De acordo com a informação transmitida pelo presidente da Câmara Municipal, Flávio Massano, durante a Assembleia Municipal de 27 de fevereiro, o cenário no terreno é “assustador” à primeira vista, com “centenas de árvores arrancadas pela raiz ou tombadas” na sequência do movimento de terras.
Movimento superior a um metro em poucos dias
Segundo o autarca, o deslizamento continua ativo. “Entre sexta-feira e o meio desta semana, onde os solos começaram a drenar e a secar, tivemos um movimento de terras superior a um metro”, revelou, explicando que, apesar de não se verificar um novo grande desprendimento, “ele continua a ceder”.
O município instalou instrumentos de medição no local, como fitas e ferros de referência, para acompanhar a evolução da encosta. “Aquilo que estamos neste momento a fazer é pouco mais do que monitorizar, porque não há condições de nada”, afirmou.
A derrocada alterou a configuração natural da encosta, numa área de elevada sensibilidade geomorfológica e valor patrimonial, particularmente vulnerável a fenómenos de instabilidade e erosão em cenários de precipitação extrema, dada a concentração de linhas de drenagem natural.
Intervenção técnica exigente e prolongada
Flávio Massano sublinhou que o município está a articular com várias entidades externas, podendo ser necessário recorrer a engenheiros e geólogos para avaliar a real dimensão do problema. “Não sabemos muito bem com o que é que estamos a lidar”, admitiu, reconhecendo as limitações dos meios municipais para definir, nesta fase, uma estratégia de intervenção definitiva.
Atendendo à complexidade geológica e hidrológica do local, é antecipada uma intervenção exigente e prolongada, mantendo-se o esforço coordenado para mitigar impactos na malha urbana e salvaguardar a segurança de pessoas e bens, apesar da distância da zona afetada à vila.
EN 232 interdita por razões de segurança
A principal medida preventiva adotada foi o encerramento de um troço da EN 232, por decisão da Infraestruturas de Portugal (IP).
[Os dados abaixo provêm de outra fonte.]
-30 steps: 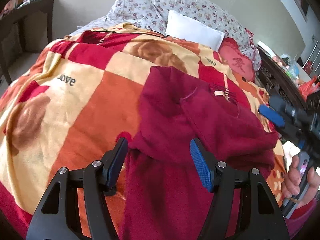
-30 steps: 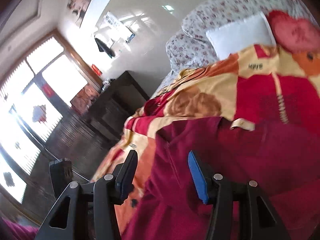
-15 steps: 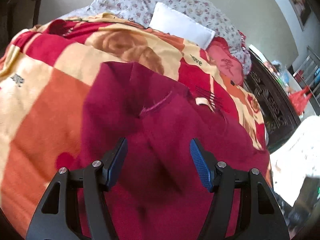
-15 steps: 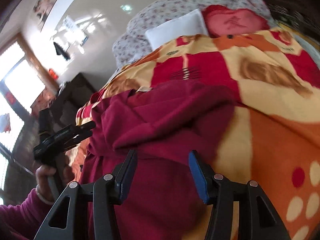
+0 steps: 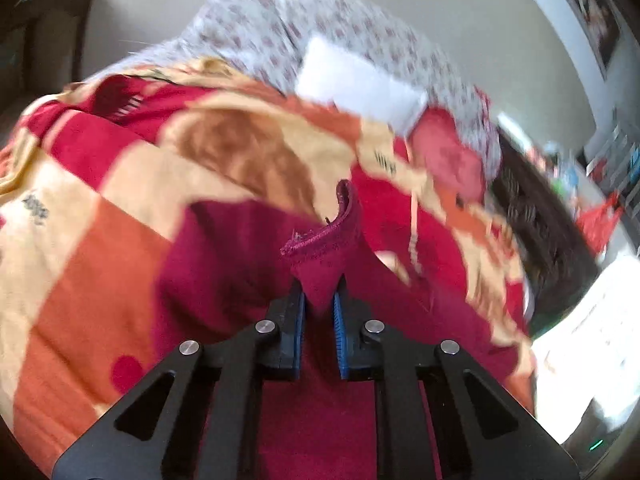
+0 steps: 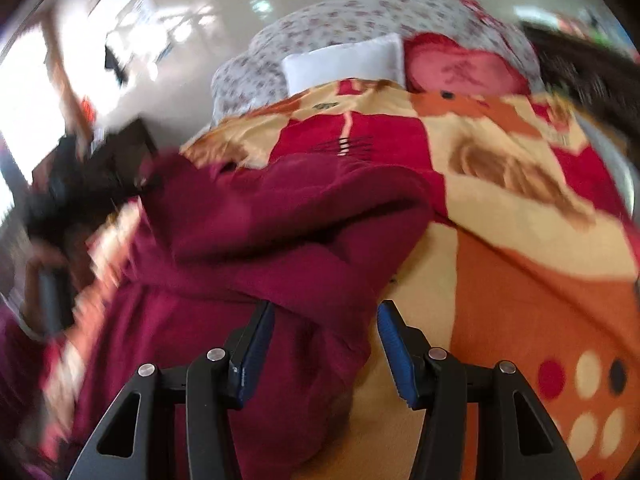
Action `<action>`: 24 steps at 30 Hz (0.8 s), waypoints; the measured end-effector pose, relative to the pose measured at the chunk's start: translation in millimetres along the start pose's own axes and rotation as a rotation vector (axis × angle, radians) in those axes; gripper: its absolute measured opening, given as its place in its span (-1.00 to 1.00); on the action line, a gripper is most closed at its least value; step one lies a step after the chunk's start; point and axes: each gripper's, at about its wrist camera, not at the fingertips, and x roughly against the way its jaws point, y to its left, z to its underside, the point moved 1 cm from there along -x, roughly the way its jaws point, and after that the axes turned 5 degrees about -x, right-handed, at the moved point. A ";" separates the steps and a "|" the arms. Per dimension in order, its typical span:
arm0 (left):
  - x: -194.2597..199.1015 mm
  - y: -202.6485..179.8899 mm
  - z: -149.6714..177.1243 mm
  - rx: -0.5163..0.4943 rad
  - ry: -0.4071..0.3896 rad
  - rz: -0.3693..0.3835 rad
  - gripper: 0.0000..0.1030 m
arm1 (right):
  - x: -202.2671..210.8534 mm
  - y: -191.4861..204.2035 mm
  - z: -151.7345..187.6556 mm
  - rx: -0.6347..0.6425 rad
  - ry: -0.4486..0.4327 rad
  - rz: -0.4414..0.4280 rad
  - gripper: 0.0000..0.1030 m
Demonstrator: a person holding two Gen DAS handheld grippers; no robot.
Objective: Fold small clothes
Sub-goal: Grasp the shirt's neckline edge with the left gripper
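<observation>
A dark red garment [image 5: 224,264] lies rumpled on a bed with a red, orange and cream blanket [image 5: 100,216]. My left gripper [image 5: 319,300] is shut on a hemmed edge of the garment, and a pinched fold with a stitched seam [image 5: 320,240] stands up above its blue pads. In the right wrist view the same garment [image 6: 288,232] lies bunched in thick folds. My right gripper [image 6: 326,340] hangs over its near edge with jaws apart; cloth lies between the fingers but the pads do not press it. The other hand-held gripper [image 6: 52,208] shows blurred at the left.
Floral pillows [image 5: 256,36], a white pillow [image 5: 360,80] and a red cushion [image 5: 448,156] sit at the head of the bed. Dark carved furniture [image 5: 536,224] stands along the bed's right side. A person's hand and sleeve [image 6: 36,280] are at the left edge.
My left gripper closed from wide open onto the garment's edge and lifted a fold. The right gripper swung from the bed's left side to over the garment's right folds, staying open.
</observation>
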 end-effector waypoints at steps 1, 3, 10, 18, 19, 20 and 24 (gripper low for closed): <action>6.9 3.6 -2.4 0.018 -0.019 -0.001 -0.78 | -2.7 1.2 0.9 0.017 0.002 0.011 -0.05; 17.8 9.3 -1.3 0.015 -0.035 -0.022 -0.78 | -6.3 0.1 0.7 0.031 -0.002 0.038 -0.45; 1.4 29.9 44.2 0.013 0.066 -0.090 -0.78 | 23.8 -17.0 9.4 -0.027 -0.019 0.019 -0.81; -6.4 37.3 72.7 -0.002 0.114 -0.090 -0.77 | 24.3 -46.3 31.5 -0.113 0.082 0.095 -0.84; -4.2 36.1 71.6 -0.014 0.112 -0.086 -0.77 | 33.3 -51.6 27.5 -0.152 0.050 0.079 -0.82; -2.1 35.5 71.7 -0.018 0.111 -0.084 -0.77 | 42.0 -53.5 22.5 -0.173 0.011 0.053 -0.71; 0.6 36.1 68.2 -0.006 0.114 -0.080 -0.76 | 47.3 -35.6 7.2 -0.137 -0.047 0.000 0.24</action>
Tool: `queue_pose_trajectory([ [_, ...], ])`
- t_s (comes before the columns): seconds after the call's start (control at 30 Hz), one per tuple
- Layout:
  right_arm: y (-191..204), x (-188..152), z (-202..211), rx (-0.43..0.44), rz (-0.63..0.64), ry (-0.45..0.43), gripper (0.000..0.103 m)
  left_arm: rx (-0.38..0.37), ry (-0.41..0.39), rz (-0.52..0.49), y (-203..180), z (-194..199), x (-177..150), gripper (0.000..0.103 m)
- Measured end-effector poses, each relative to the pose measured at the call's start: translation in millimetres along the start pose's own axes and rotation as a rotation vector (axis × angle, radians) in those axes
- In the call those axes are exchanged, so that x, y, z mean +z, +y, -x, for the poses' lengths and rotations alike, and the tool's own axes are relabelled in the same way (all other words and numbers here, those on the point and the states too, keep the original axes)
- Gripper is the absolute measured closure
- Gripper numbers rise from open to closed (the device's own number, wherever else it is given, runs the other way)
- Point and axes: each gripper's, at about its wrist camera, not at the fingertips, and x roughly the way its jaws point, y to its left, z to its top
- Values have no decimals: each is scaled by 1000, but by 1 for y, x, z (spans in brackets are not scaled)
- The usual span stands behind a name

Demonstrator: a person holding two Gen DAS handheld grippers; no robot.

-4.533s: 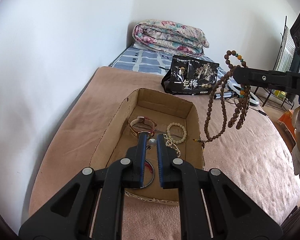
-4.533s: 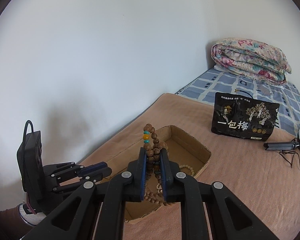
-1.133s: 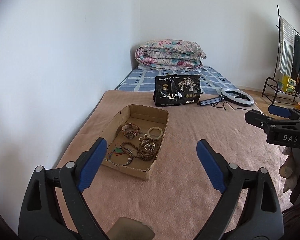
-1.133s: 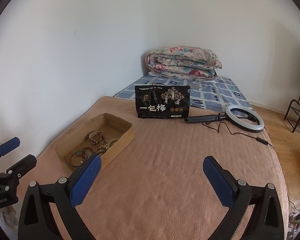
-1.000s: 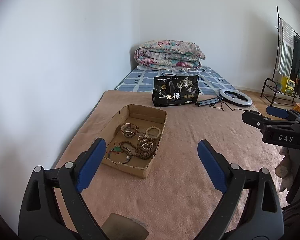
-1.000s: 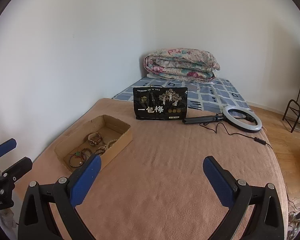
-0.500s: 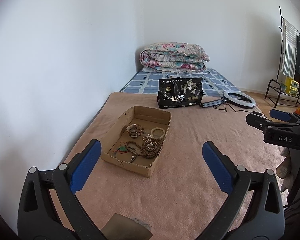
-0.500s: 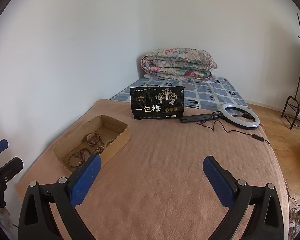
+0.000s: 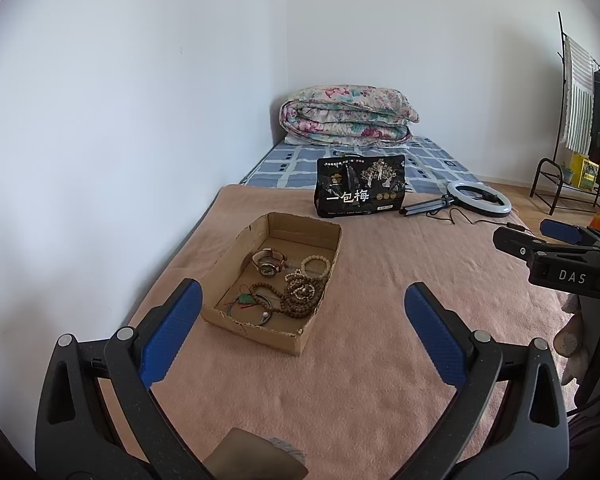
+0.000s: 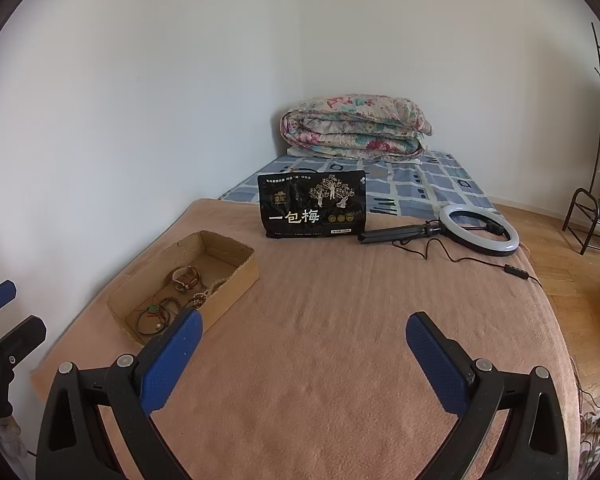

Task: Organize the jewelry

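Note:
A shallow cardboard box (image 9: 228, 318) (image 10: 236, 280) lies on the pink blanket, near its left side. Inside it are a wristwatch (image 9: 269, 263), a pale bead bracelet (image 9: 317, 264), a heap of brown prayer beads (image 9: 298, 298) and a thin bangle with a green charm (image 9: 246, 302). My left gripper (image 9: 302, 300) hangs well back from the box, jaws wide open, nothing between them. My right gripper (image 10: 302, 332) is also wide open and empty, over the blanket to the right of the box.
A black snack bag (image 9: 360, 192) stands behind the box. A ring light on a folded tripod (image 10: 476, 230) lies to its right with a trailing cable. A folded floral quilt (image 10: 356, 126) sits at the wall. A clothes rack (image 9: 572, 120) stands far right.
Earlier the right gripper held the brown beads over the box and the left was nearly shut inside it. Now the beads lie in the box and both grippers are open, pulled back.

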Motion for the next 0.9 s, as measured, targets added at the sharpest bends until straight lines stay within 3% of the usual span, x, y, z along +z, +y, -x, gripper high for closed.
queue_pose_trajectory([
  [0.9,1,-2,-2,2,-8,6,0,5,-3,1,0,-2,0,0],
])
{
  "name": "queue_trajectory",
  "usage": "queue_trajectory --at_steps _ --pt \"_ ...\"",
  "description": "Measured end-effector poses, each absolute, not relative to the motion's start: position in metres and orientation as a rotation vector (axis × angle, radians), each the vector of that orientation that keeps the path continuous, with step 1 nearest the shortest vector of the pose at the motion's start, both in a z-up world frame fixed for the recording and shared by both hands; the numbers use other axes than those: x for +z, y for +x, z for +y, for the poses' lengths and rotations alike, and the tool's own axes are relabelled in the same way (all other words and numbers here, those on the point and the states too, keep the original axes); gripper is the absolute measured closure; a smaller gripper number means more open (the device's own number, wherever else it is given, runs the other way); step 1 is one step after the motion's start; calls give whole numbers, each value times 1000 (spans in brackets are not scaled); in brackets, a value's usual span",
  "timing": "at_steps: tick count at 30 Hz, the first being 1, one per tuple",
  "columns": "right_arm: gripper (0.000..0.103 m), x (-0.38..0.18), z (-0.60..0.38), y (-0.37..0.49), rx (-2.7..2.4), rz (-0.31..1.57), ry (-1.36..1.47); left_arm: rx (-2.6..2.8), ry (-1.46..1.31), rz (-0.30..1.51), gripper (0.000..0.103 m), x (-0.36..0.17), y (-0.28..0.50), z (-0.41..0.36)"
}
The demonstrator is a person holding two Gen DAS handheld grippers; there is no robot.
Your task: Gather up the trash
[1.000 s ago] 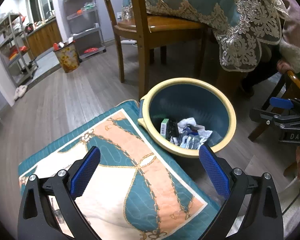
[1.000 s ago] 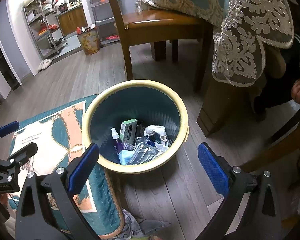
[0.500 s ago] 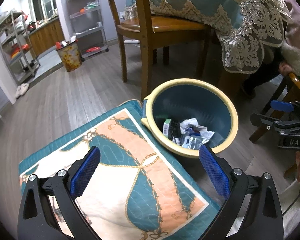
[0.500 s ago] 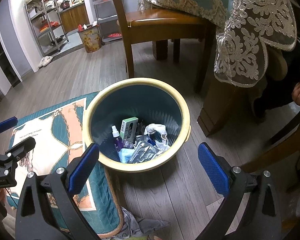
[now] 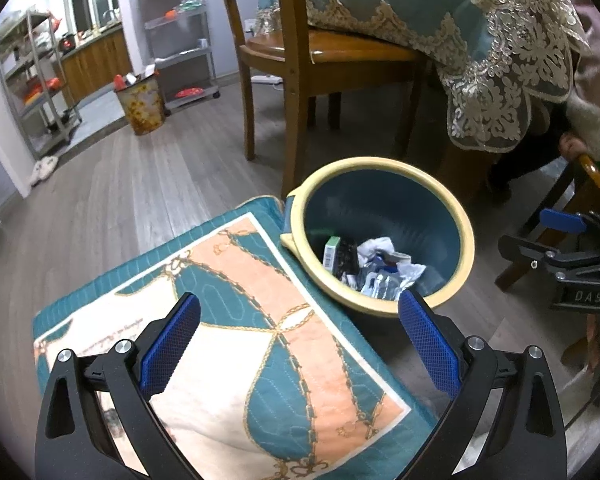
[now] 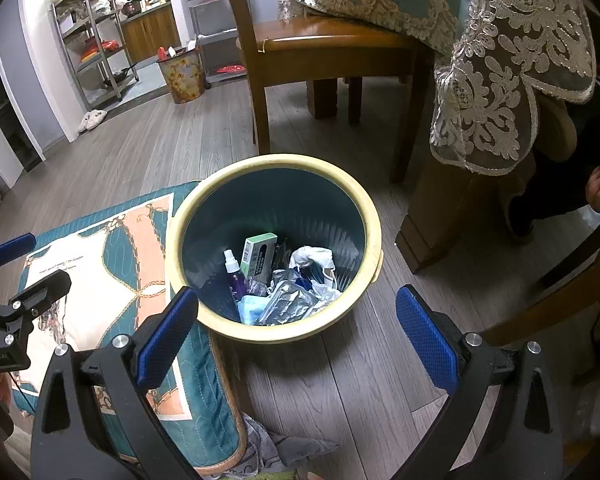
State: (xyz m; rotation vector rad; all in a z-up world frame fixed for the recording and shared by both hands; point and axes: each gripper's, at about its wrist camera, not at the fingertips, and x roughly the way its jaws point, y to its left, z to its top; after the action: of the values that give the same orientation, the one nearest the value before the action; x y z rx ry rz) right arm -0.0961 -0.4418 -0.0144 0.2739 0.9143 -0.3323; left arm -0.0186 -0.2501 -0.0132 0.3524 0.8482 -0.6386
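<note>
Floor (image 6: 340, 380) of grey wood planks; a patterned teal and peach mat (image 5: 260, 340) lies on it, bin at the mat's edge. Bin (image 6: 374, 240), cream rim and teal inside, stands upright on the floor with the trash already in it.

Key relation: from the right claw (image 6: 296, 326) the bin sits at 12 o'clock, just ahead and below, mouth open straight up at it. From the left claw (image 5: 300, 336) the bin is off at 1 o'clock, with the mat under that claw instead. Right claw looks nearer and better lined up, judging by how the bin fills its view. Both claws have their blue pads spread wide apart, nothing between them.

Trash in the bin, big to small: crumpled white tissue (image 6: 314, 256) at the 3 o'clock side of the pile, silvery foil wrapper (image 6: 288, 304) at 6, green carton (image 6: 258, 252) leaning near upright with its long axis roughly 12 to 6, small purple spray bottle (image 6: 232, 274) just beside the carton at 9, nozzle up.

View differences: the right wrist view shows the spray bottle and a grey cloth scrap (image 6: 276, 452) on the floor at the mat's near corner; the left wrist view hides both. The left wrist view shows the right claw off at 3 o'clock. No loose trash seen on the mat, so collecting looks close to done.
</note>
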Motion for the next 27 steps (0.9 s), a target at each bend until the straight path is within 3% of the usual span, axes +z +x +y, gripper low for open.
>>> queue_trajectory --at_steps 27 --pt "6 -15 -443 -97 -337 911 274 -700 331 815 5 -9 -22 -250"
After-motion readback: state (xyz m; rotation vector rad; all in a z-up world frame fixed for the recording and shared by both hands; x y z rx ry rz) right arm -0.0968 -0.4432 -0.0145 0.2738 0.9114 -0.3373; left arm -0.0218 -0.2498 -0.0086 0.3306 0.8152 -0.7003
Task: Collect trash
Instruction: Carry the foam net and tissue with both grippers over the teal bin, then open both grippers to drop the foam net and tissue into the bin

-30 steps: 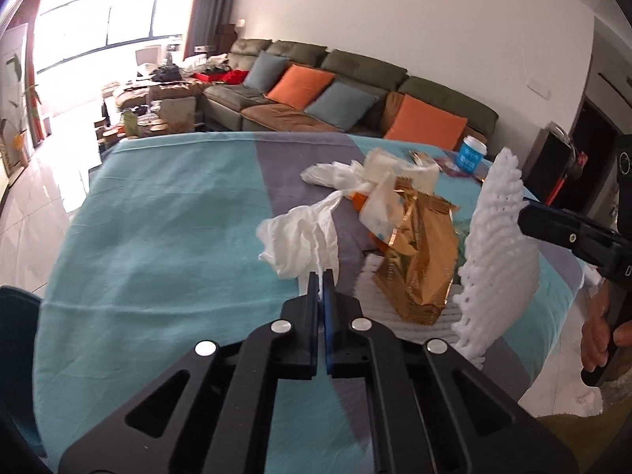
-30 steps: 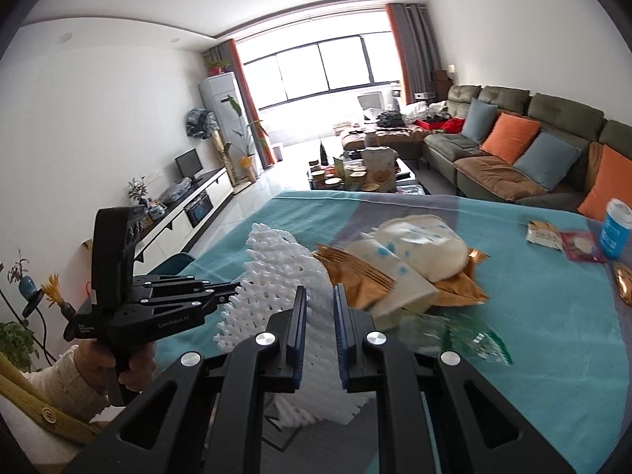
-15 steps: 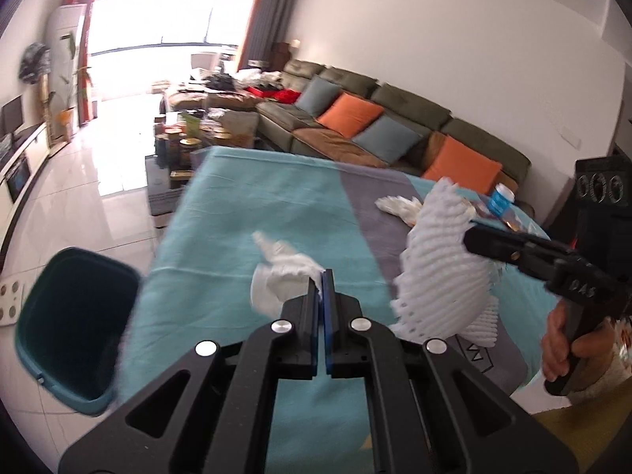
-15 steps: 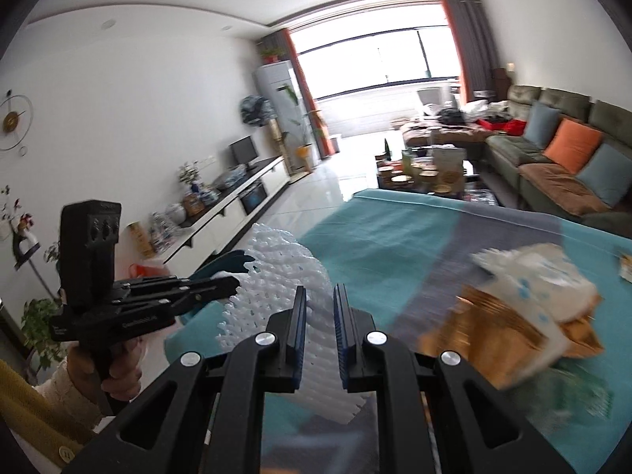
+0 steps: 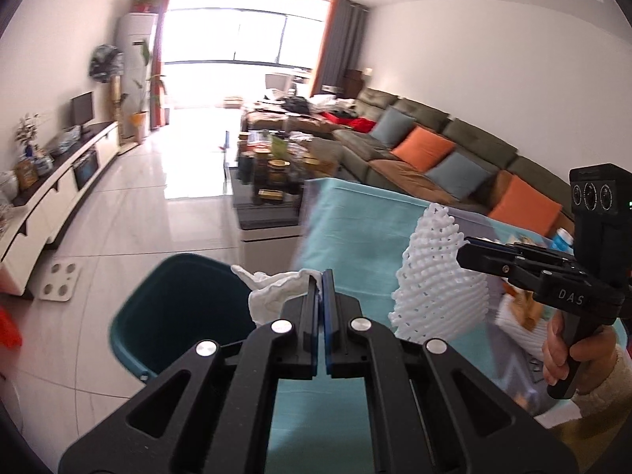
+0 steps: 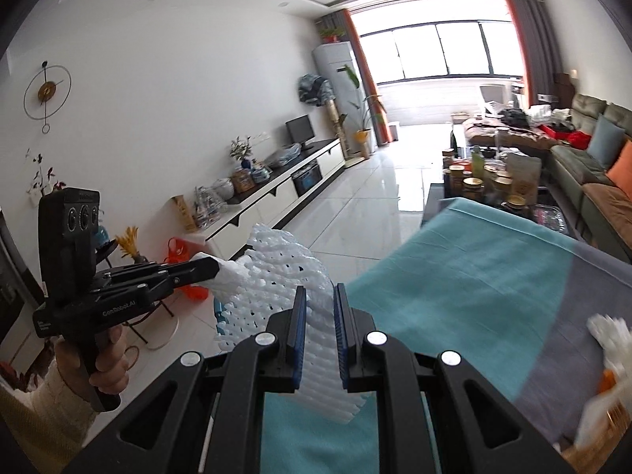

A via está interdita entre o cruzamento para o Covão da Ponte e o Ribas.
“O asfalto cedeu mesmo”, referiu o presidente da autarquia, explicando que, numa primeira fase, a IP procedeu à selagem de fissuras, mas que essa intervenção foi insuficiente face ao agravamento da situação. “Os muros estão tão fragilizados, porque as terras cederam”, disse, comparando a intervenção inicial a “um bocadinho de fita-cola”.
O trânsito entre Manteigas e Penhas Douradas deve, assim, fazer-se pela Estrada Florestal de São Sebastião, estando proibida a circulação de veículos pesados.
Chuva acima do dobro da média histórica
O presidente da Câmara destacou ainda o volume excecional de precipitação registado no concelho. “Até ao dia 20 de fevereiro tinha chovido mais do dobro da média desde 1991 até agora no nosso concelho”, afirmou, considerando que foi “mesmo muita água” a principal causa dos estragos.
Apesar de acreditar que as principais chuvas do ano já terão passado e que a situação poderá estar, para já, estabilizada, o município mantém a monitorização permanente da encosta, aguardando condições técnicas e de segurança que permitam avançar para uma intervenção mais estrutural.